This page lists my published software for model visualisation. This work forms the basis for the third chapter of my thesis.
Given p-dimensional training data containing d groups (the design space), a classification algorithm (classifier) predicts which group new data belongs to. Generally the input to these algorithms is high dimensional, and the boundaries between groups will be high dimensional and perhaps curvilinear or multi-facted. This R package provides methods for visualising the division of space between the groups.
Typically, there is somewhat of a divide between statistics and visualisation software. Statistics software, particularly R, provides implementation of cutting edge research methods, but limited graphics. Visualisation software will provide sophisticated visual interfaces, but few statistical algorithms. The
clusterfly package presents some early experimentation aimed at overcoming this deficiency by linking R and GGobi. Cluster analysis was chosen as it is an exploratory method that needs sophisticated visualisation and statistical algorithms.

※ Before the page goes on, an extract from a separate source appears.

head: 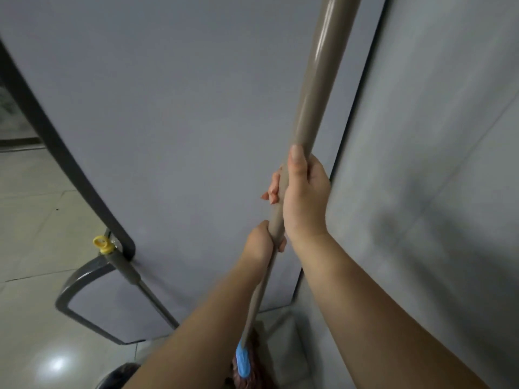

There are also some custom methods for certain types of clustering, mostly inspired by the work of Dr Dianne Cook:
?ggobi.som. Displays the self organising map/net in the original space of the data
?hierfly. Connects data points with lines in like a dendrogram, but in the high-dimensional space of the original data
?mefly. Adds ellsipoids from the multivariate normal distributions the clusters are based on
Meifly is tool that uses R and GGobi to explore ensembles of linear models, where we look at all possible main effects models for a given dataset (or a large subset of these models). This gives greater insight than looking at any small set of best models alone: an ensemble of many models can tell us more about the underlying data than any individual model alone.